SP4ASC: A Python repository from valeo.ai

Separable convolutions and test-time augmentations for low-complexity and calibrated acoustic scene classification (DCASE21 Challenge)

SEPARABLE CONVOLUTIONS AND TEST-TIME AUGMENTATIONS FOR LOW-COMPLEXITY AND CALIBRATED ACOUSTIC SCENE CLASSIFICATION

Gilles Puy, Himalaya Jain, Andrei Bursuc
valeo.ai, Paris, France

This repo contains the code to reproduce the results of the systems we submitted to the Task1a of the DCASE21 challenge. Please refer to link1 and link2 for more information about the challenge.

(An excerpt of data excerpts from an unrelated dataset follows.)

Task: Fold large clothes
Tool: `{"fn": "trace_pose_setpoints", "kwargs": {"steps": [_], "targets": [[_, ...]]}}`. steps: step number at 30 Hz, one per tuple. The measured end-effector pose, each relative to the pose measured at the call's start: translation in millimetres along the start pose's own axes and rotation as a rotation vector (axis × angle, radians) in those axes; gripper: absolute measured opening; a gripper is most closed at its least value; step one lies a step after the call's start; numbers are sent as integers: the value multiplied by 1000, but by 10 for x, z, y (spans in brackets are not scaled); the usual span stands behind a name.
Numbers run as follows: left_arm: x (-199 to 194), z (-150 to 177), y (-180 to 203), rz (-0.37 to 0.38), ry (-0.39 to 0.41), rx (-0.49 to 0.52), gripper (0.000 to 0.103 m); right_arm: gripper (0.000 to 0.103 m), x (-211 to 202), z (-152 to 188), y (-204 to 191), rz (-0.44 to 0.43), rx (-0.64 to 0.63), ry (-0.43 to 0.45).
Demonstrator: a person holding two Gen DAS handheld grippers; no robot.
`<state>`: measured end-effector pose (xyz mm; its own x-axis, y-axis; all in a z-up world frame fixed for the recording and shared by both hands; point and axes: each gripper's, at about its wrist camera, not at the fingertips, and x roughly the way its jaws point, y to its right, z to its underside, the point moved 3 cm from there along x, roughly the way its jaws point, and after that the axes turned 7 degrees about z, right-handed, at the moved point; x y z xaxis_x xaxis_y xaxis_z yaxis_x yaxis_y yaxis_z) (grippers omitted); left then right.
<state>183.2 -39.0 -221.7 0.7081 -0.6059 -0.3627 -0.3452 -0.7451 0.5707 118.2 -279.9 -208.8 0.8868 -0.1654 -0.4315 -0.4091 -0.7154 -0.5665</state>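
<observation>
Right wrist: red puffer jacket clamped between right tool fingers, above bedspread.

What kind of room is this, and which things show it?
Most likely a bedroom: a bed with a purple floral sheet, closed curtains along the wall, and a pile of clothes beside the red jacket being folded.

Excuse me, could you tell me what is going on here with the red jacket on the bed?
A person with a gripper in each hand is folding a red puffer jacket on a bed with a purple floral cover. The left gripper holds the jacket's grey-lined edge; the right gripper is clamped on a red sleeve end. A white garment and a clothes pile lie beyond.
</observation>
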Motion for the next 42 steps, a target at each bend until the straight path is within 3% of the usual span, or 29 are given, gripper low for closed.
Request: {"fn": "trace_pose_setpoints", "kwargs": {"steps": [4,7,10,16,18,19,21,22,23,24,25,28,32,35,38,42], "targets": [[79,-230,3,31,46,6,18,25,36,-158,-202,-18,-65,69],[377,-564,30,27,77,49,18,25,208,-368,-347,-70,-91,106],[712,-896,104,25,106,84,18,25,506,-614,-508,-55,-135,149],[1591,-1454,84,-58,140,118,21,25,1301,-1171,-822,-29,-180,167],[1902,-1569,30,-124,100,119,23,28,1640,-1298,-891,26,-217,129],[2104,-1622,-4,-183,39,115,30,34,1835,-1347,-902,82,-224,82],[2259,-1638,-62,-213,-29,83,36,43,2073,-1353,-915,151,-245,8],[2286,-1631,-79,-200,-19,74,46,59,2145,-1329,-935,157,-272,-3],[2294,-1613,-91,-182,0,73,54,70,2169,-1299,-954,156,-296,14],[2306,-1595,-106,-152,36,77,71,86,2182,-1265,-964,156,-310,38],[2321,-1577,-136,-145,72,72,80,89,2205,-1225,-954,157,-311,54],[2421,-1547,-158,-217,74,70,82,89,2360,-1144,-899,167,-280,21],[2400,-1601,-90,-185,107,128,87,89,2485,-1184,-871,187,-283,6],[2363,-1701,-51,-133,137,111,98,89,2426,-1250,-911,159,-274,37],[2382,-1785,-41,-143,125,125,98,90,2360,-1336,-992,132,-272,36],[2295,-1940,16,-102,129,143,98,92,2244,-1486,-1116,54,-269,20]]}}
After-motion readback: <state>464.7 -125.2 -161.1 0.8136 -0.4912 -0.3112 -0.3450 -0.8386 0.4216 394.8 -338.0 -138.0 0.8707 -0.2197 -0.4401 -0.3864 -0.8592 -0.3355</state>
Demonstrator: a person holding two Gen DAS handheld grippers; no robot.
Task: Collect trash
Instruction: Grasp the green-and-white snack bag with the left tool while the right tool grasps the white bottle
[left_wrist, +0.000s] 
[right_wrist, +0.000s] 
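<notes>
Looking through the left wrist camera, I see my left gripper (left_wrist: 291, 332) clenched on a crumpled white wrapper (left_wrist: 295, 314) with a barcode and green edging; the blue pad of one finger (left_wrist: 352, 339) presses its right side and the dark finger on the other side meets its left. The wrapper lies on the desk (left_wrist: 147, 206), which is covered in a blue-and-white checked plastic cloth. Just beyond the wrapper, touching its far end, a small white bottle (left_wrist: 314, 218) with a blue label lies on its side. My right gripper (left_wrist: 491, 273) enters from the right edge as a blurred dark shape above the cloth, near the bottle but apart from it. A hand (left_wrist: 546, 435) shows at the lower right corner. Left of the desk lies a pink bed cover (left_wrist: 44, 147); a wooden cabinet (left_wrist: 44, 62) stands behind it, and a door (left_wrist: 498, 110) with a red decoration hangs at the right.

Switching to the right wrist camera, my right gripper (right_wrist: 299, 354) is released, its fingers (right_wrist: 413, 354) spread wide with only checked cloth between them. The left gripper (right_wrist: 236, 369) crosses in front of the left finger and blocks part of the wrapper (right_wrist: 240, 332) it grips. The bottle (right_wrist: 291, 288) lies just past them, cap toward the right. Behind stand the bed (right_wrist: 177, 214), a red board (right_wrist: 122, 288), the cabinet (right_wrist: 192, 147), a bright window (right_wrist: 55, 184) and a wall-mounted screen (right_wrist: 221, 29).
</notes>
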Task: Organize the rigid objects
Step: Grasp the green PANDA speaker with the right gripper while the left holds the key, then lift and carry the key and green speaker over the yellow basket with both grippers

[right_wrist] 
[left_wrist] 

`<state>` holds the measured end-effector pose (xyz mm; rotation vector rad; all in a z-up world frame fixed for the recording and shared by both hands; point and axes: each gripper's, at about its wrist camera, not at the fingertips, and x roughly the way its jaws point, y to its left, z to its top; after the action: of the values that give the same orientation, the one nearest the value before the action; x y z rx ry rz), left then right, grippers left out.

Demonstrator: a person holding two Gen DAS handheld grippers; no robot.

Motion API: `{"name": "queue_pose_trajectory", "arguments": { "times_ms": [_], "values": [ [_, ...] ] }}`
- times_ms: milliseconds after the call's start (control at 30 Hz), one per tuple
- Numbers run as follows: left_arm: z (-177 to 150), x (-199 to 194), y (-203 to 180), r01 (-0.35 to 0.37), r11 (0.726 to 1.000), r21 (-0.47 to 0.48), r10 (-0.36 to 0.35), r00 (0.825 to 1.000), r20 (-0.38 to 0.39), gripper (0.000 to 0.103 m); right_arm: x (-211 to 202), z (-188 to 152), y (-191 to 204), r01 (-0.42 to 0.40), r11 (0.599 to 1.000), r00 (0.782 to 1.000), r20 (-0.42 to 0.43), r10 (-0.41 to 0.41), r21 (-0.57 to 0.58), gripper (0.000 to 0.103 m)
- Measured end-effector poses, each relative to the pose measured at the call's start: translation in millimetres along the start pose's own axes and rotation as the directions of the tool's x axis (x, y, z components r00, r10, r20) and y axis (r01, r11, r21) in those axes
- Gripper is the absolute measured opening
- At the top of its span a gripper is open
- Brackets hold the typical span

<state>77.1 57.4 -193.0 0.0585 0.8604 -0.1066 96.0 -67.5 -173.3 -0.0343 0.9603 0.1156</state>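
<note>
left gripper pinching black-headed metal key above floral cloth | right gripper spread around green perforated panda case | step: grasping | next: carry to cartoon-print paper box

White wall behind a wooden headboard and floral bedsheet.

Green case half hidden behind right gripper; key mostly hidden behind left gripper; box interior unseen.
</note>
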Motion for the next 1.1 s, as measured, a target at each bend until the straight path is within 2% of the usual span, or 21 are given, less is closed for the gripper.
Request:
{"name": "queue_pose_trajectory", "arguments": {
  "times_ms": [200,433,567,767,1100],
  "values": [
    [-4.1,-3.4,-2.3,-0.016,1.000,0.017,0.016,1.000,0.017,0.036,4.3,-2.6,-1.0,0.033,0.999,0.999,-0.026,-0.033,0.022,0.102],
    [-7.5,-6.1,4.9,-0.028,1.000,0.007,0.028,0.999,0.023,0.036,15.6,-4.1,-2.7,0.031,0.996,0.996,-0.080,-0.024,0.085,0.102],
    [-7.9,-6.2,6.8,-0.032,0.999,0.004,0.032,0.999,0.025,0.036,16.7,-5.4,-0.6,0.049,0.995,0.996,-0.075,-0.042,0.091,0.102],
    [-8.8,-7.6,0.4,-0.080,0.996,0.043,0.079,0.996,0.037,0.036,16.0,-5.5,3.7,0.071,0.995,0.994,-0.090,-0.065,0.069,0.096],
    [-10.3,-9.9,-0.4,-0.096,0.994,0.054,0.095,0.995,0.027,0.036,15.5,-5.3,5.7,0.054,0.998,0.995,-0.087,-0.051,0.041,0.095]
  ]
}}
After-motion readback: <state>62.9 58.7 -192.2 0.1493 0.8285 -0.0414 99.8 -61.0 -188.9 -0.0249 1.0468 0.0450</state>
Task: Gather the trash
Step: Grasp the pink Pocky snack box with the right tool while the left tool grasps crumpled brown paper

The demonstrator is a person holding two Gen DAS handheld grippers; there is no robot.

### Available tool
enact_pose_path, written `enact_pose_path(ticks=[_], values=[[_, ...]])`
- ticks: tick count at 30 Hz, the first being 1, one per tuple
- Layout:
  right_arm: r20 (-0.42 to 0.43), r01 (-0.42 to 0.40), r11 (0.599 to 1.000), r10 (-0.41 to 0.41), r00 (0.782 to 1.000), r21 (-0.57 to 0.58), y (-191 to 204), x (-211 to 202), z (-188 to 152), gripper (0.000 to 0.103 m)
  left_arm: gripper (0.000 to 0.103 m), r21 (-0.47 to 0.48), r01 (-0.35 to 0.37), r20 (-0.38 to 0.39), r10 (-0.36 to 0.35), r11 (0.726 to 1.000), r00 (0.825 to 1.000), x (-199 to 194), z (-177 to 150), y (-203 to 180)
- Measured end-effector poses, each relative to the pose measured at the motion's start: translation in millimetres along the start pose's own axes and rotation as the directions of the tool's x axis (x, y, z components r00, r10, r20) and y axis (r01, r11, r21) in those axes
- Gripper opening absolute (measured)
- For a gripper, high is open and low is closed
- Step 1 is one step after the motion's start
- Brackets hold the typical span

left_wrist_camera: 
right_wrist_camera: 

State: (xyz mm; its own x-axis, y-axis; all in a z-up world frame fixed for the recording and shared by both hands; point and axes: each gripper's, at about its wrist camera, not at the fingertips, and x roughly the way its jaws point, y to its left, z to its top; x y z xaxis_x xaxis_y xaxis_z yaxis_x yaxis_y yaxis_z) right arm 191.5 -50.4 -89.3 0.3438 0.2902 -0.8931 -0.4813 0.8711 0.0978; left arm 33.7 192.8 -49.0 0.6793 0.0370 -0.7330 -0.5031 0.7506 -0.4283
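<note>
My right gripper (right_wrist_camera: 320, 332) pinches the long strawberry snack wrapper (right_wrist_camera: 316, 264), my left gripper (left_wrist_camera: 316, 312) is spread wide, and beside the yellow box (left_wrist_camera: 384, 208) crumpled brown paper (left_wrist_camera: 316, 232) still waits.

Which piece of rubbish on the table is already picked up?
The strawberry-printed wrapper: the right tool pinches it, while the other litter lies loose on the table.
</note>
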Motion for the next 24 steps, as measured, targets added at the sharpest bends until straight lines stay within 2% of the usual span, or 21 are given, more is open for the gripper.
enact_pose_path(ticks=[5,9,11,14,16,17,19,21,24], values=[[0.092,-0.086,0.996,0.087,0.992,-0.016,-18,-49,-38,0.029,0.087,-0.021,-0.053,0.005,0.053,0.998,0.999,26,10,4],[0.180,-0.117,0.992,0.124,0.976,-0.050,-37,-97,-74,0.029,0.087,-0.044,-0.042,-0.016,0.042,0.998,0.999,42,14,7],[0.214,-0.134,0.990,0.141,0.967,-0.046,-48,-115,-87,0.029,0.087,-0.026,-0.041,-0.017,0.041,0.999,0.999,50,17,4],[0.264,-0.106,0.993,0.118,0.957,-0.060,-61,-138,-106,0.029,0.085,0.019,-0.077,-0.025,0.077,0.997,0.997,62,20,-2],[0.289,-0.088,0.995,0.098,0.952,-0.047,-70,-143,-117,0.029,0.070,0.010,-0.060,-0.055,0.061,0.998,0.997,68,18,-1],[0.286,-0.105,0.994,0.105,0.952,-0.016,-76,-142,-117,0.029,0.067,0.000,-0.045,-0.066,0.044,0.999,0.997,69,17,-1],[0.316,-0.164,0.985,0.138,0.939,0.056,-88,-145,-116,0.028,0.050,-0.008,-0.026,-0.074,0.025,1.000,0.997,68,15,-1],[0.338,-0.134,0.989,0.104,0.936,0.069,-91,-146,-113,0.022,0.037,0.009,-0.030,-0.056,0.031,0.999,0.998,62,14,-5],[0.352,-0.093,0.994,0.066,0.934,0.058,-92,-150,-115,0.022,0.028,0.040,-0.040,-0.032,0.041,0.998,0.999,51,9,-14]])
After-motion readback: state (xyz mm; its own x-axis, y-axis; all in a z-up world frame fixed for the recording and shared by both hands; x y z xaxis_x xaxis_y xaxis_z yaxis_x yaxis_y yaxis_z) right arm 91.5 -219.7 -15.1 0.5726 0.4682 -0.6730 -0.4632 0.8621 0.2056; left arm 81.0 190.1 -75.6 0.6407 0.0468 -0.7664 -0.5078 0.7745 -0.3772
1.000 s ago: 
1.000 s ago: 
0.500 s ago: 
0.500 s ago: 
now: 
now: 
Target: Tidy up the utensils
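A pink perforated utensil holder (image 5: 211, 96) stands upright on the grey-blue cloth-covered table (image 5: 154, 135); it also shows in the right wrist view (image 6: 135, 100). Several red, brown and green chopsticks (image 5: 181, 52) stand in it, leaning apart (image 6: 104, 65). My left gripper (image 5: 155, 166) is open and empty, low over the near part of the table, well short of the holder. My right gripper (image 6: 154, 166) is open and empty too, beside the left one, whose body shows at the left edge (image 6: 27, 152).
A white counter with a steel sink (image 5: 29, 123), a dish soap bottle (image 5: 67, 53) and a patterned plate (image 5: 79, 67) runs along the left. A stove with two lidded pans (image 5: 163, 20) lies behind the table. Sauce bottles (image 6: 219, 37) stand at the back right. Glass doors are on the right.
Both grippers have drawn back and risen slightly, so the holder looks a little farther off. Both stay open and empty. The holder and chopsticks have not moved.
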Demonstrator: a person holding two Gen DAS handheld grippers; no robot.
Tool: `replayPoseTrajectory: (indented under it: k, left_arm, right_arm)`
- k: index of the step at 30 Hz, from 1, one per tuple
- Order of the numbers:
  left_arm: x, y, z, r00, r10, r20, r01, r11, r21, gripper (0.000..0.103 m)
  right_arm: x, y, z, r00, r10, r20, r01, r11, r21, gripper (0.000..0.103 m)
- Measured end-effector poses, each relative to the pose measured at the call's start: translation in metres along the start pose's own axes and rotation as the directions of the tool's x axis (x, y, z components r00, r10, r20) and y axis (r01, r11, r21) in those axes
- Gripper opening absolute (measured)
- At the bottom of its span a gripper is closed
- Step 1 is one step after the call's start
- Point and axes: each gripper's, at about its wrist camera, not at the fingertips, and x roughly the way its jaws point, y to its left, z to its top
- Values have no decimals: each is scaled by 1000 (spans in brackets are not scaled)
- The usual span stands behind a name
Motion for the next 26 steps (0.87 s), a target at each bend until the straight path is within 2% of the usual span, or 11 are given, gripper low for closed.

If you find this code useful, please cite our technical report:

@techreport{vai21dcase,
  title={Separable convolutions and test-time augmentations for low-complexity and calibrated acoustic scene classification},
  author={Puy, Gilles and Jain, Himalaya and Bursuc, Andrei},
  institution={{DCASE2021 Challenge}},
  year={2021},
}

Preparation

Environment

Python >= 3.7
CUDA >= 10.2

$ pip install torch===1.7.1 torchvision===0.8.2 torchaudio===0.7.2 -f https://download.pytorch.org/whl/torch_stable.html
$ pip install tqdm scikit-learn tensorboard pandas pyaml torchlibrosa
$ apt install -y libsndfile1

To help you re-create this environment, we also provide the dockerfile used to run the experiments in /path/to/SP4ASC/Dockerfile.

Installation

Clone the repo:

$ git clone https://github.com/valeoai/SP4ASC

Optional. Install this repository:

$ pip install -e /path/to/SP4ASC

You can edit the code on the fly and import function and classes of sp4asc in other project as well.

If needed, you can uninstall this package by typing:

$ pip uninstall sp4asc

DCASE21 Datasets

If not already done, please download the development and evaluation datasets from here.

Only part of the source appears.